You do not get to choose who your mother likes and dislikes, regardless of how you perceive the person in question. To believe that you do, or to insist on hashing the issue with you mother is likely polarzing the conflict further, aside from it just being arrogant of each party involved to assume they know all the details that "should" be considered as valid that affect that choice, or any of the details that are, in fact, influencing it.

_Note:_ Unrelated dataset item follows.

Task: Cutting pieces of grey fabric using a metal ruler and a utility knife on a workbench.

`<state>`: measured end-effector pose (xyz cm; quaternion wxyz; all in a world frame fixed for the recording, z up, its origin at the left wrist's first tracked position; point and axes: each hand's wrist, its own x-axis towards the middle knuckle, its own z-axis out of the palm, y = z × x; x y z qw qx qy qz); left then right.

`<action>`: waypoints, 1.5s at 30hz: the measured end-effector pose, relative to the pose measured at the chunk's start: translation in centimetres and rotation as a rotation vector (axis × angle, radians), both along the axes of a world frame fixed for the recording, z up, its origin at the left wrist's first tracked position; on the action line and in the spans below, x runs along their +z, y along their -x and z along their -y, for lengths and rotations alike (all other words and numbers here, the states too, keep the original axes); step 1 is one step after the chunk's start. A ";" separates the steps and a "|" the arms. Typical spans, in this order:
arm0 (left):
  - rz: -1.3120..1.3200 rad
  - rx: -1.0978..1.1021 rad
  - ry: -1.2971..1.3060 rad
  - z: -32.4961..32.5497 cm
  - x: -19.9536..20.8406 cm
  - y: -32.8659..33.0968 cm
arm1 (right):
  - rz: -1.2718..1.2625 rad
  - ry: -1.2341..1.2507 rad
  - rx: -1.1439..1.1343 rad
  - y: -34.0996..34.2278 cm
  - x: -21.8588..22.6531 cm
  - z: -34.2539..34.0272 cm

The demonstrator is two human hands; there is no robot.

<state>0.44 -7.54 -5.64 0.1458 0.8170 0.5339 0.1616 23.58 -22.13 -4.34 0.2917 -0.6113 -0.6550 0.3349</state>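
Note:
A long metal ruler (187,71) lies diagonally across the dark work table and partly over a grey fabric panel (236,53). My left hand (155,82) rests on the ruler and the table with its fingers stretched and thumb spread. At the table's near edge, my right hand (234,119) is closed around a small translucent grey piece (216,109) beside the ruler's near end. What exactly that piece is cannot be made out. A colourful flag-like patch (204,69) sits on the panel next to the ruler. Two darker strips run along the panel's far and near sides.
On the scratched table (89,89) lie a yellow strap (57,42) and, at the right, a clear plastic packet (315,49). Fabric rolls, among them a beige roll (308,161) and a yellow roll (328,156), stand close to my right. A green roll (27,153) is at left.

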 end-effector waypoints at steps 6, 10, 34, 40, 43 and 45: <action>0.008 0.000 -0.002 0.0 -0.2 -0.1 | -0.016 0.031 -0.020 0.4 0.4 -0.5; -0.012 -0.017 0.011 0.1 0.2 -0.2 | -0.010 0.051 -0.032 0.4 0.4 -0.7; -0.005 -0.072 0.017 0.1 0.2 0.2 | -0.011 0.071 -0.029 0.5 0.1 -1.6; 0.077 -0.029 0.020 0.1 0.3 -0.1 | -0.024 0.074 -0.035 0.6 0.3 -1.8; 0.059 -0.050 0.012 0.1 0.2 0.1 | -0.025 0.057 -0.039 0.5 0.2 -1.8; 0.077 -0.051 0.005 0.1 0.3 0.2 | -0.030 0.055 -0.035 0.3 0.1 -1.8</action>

I suggest you read a couple of books. The first is Safe People, by Drs. Cloud and Townsend. I found it provided insights into myself that helped me to understand what part I play in the dynamics of my relationships, and what part I don't, and can't, play. The second is Taking the War out of our Words, by Sharon Ellison. This book provides a method for non-defensively communicating that has helped me get to the bottom of a great number of issues that effected my life, and probably wouldn't have, if I'd know how to keep the situation from polarizing. If you choose to continue to address your concern to your mother, the second book should help you pose questions and get answers that will help you reach the root cause, and the first should help you decide if you want, need or can affect a solution.
At the bottom of this, my instinct tells me to caution you about discounting any part of your family because they make a choice you don't agree with. We are social creatures. We Need our families; All of our families. Any situation that forces you to choose between one person in your family and another warrants a great deal of careful investigation and concern. Don't cut out your Heart to spite your face. Only God knows everything.